Age-dependent genetic alterations in AML patients

From the Meshinchi Lab, Translational Science & Therapeutics Division

Acute myeloid leukemia (AML) can occur in both children and adults. However, the genetic drivers of disease can differ depending on the patient’s age and knowing this information may inform on personalized therapeutic plans for patients. Dr. Soheil Meshinchi, a Professor in the Translational Science and Therapeutics Division at Fred Hutchinson Cancer Center, his lab, and colleagues wanted to investigate age-dependent differences in genetic drivers of AML disease to continue the advancement of AML patient care. Their findings were published recently in HemaSphere.

The researchers collected data from more than 3,000 AML patients from several sources (German Study Alliance Leukemia, Fred Hutchinson Cancer Research Center, National Cancer Institute TARGET data, and another publicly-available dataset). To uncover age-dependent genetic alterations, the Meshinchi lab stratified patients into six age groups: infants, children, adolescents and young adults, adults, seniors, and elderly. To detect mutations common to AML, cells from the bone marrow or peripheral blood of AML patients were analyzed for genetic alterations in 54 different gene targets. To help grapple with this large dataset, the researchers next employed machine learning approaches to deconvolute the multiple comparisons for each genetic alteration per person and identify trends of those genetic alterations that are based on age. The complexity of this dataset would be challenging to decipher without machine learning modeling due to the heterogeneity of the genetic variance across the dataset of more than 3,000 AML patients. Rhonda Ries, the Genomics Research Manager in the Meshinchi lab, shared her insights on their findings: “This work underscores how much the heterogeneity of AML, in terms of each individual's molecular alterations, impacts outcome. We and others have shown this previously, but this study combines data across all age groups from multiple institutions and uses machine learning approaches to predict and correlate remission status and overall survival with molecular mutations and alterations.” 

Data from 3062 AML patients (children and adults) were separated into six age groups and analyzed to determine which known genetic alterations were common for each age group.
Data from 3062 AML patients (children and adults) were separated into six age groups and analyzed to determine which known genetic alterations were common for each age group. Image taken from publication

Their model of the data “categorizes the molecular alterations by gene function (like signaling pathways, transcription factors, etc) amongst the 6 age groups,” explained Ries. The researchers uncovered more frequent alterations in signaling pathways and transcription factors in younger patients (infants, children, adolescents and young adults) than the older patient populations. On the opposing end, elderly patients were more likely to have genetic mutations in epigenetic regulators or splicing factors than the younger patients. This level of detail has not been seen in previous datasets—especially those that only separated patients into two groups, over or under 65 years of age.

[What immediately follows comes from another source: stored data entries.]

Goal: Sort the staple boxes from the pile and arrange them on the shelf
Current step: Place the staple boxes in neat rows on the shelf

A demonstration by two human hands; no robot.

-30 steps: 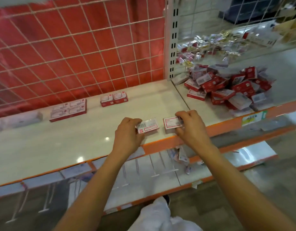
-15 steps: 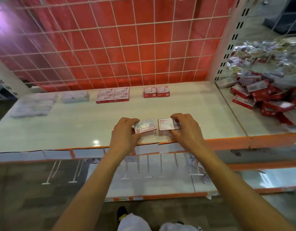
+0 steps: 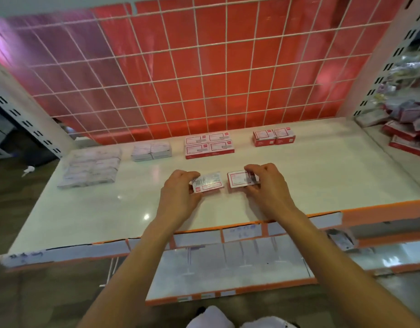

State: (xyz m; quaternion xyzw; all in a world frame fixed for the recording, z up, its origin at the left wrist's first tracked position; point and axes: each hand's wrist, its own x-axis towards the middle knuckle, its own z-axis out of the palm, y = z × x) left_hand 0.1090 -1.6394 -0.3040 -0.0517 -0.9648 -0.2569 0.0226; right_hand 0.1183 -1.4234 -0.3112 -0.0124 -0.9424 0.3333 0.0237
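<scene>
My left hand (image 3: pixel 178 195) grips a small staple box (image 3: pixel 207 185) with its barcode side up, above the middle of the white shelf (image 3: pixel 322 176). My right hand (image 3: pixel 268 185) grips a red-and-white staple box (image 3: pixel 238 178) just to the right of it. The two boxes are a small gap apart. Sorted groups lie along the back: a flat red-and-white group (image 3: pixel 209 145), a taller red pair (image 3: pixel 274 137), a pale pair (image 3: pixel 151 150) and a larger pale block (image 3: pixel 90 170). The pile of boxes (image 3: pixel 407 133) shows at the right edge.
A red wire-grid back panel (image 3: pixel 192 74) closes off the shelf's rear. An orange price rail (image 3: pixel 228 233) lines the front edge, with a lower shelf (image 3: pixel 228 268) below. White perforated uprights (image 3: pixel 379 74) separate this bay from the pile's bay.
The view has swung left, so the pile slid to the right edge and pale stacks came into sight at the left. Both hands carried their boxes leftward over the shelf, still holding them.
</scene>
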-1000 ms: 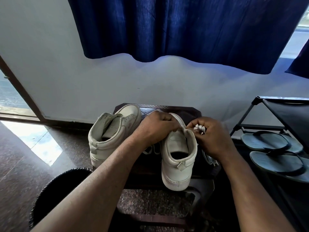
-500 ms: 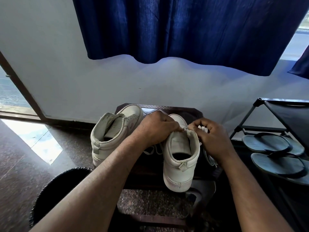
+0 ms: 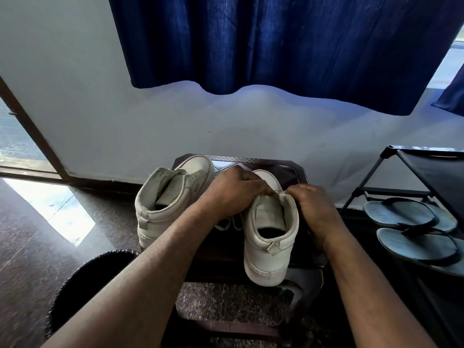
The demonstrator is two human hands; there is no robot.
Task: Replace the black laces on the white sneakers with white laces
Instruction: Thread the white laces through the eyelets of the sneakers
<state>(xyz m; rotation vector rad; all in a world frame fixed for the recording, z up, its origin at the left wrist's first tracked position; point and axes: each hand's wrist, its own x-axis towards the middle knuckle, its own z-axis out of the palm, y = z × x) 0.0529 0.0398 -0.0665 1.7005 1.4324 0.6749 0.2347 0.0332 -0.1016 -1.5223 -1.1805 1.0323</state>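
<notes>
Left hand (image 3: 233, 194), right hand (image 3: 313, 209) curled, fingertips nearly meeting

Small dark tabletop carrying a pair of white sneakers.

The tabletop (image 3: 283, 169), dark with a patterned surface and cut corners, stands close to the wall. The left sneaker (image 3: 173, 197) sits on its left part, toe toward the wall, its outer side reaching past the tabletop's left edge. The right sneaker (image 3: 268, 242) sits near it on the right, toe also to the wall, heel at the near edge. Loops of white lace (image 3: 229, 223) lie on the dark surface between the two.
</notes>
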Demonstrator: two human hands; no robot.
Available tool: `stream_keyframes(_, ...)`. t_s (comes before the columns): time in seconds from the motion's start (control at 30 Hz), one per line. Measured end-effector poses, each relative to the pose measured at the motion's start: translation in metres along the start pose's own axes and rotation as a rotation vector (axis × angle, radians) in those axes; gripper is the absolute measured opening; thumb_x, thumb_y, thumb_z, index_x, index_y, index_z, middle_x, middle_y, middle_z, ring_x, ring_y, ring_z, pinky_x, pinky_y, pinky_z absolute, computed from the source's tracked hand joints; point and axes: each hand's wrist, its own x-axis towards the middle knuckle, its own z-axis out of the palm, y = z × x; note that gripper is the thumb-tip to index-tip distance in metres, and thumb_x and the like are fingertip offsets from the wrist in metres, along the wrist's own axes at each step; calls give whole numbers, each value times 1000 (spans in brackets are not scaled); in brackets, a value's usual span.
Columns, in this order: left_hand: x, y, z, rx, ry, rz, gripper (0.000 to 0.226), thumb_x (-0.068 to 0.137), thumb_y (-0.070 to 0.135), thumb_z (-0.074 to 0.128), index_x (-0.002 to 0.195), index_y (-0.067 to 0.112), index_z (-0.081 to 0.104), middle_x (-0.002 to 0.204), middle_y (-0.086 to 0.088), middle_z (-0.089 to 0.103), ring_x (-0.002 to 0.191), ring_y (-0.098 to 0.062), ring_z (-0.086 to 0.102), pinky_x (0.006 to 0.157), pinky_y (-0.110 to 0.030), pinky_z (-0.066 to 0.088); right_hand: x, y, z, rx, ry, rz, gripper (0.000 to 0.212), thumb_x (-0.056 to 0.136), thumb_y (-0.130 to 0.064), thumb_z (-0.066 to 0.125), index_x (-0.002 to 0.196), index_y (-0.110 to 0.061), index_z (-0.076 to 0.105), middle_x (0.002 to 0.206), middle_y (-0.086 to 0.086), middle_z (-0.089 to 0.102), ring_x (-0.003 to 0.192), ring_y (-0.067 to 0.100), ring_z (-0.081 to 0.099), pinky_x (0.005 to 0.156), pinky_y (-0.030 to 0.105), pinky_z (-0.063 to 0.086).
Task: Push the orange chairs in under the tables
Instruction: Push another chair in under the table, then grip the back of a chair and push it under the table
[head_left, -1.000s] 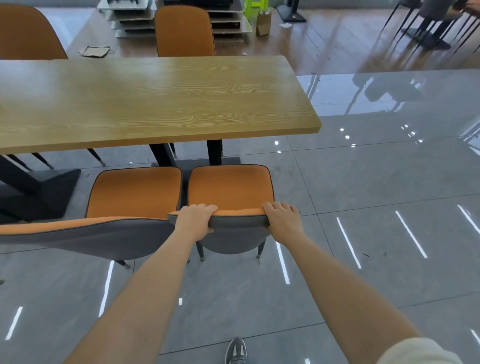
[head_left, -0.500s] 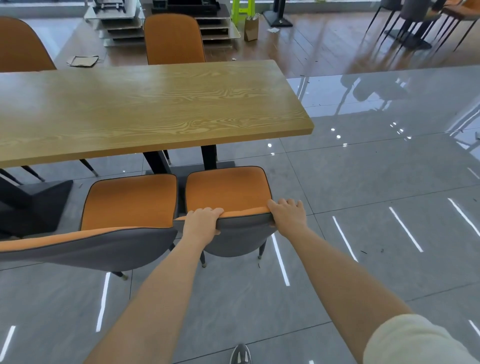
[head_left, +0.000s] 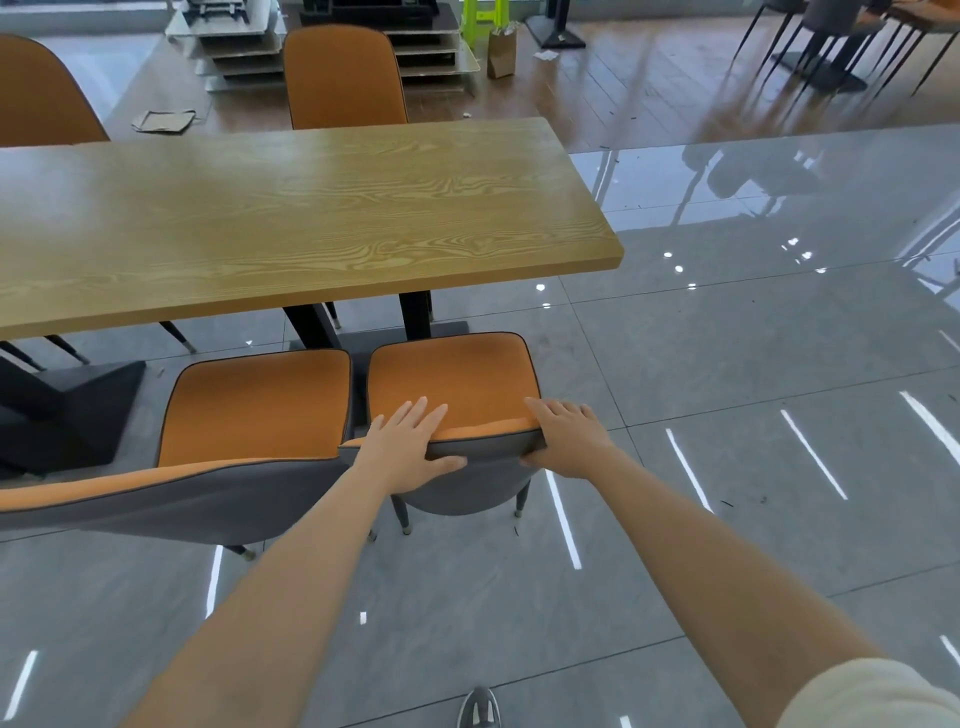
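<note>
A: Here, left to right, what do we see?
B: A neighbouring chair (head_left: 254, 410), then our left hand (head_left: 405, 449) lying flat, fingers straight, on the backrest of the orange chair (head_left: 457, 374), whose seat sits just short of the table (head_left: 311, 208). Our right hand (head_left: 566, 441) curls round the backrest corner.
A: How will it handle?
B: Probably light and rigid; we push at the backrest top.

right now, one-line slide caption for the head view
Head view: left hand and right hand on the backrest of an orange chair facing the wooden table, second orange chair close beside it.
</note>
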Motion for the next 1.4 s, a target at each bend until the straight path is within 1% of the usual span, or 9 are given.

“Since we [the Meshinchi lab] are focused on studying childhood AML, the largest proportion of alterations fall in signaling and transcription factors genes, and this continues to be an area of interest for identifying targeted therapies to inhibit these aberrant processes,” shared Ries. “Combining an individual's molecular abnormalities for risk stratification and treatment decision-making remains an active area of interest for us. We've built the largest childhood AML database of transcriptome and molecular data for patients worldwide and we continue to expand the database with more patients. Our hope is that by expanding the database of this molecularly diverse patient population, we will gain new insights into finding therapeutic targets for more personalized care.”


The highlighted work was funded by a Mildred Scheel Foundation fellowship.

Fred Hutch/University of Washington/Seattle Children's Cancer Consortium member Dr. Soheil Meshinchi contributed to this work.

Eckardt JN, Hahn W, Ries RE, Chrost SD, Winter S, Stasik S, Röllig C, Platzbecker U, Müller-Tidow C, Serve H, Baldus CD, Schliemann C, Schäfer-Eckart K, Hanoun M, Kaufmann M, Burchert A, Schetelig J, Bornhäuser M, Wolfien M, Meshinchi S, Thiede C, Middeke JM. 2025. Age-stratified machine learning identifies divergent prognostic significance of molecular alterations in AML. HemaSphere. 9(5):e70132.  

Annabel Olson

Science spotlight writer Annabel Olson is a postdoctoral research fellow in the Nabet lab at Fred Hutchinson Cancer Center. Her research focuses on studying the mechanisms that drive cancer development for both genetic and virus-associated cancers. A key tool in her research is the use of targeted protein degradation to dissect dysregulated signaling pathways in cancer and to double as a relevant pre-clinical therapeutic platform.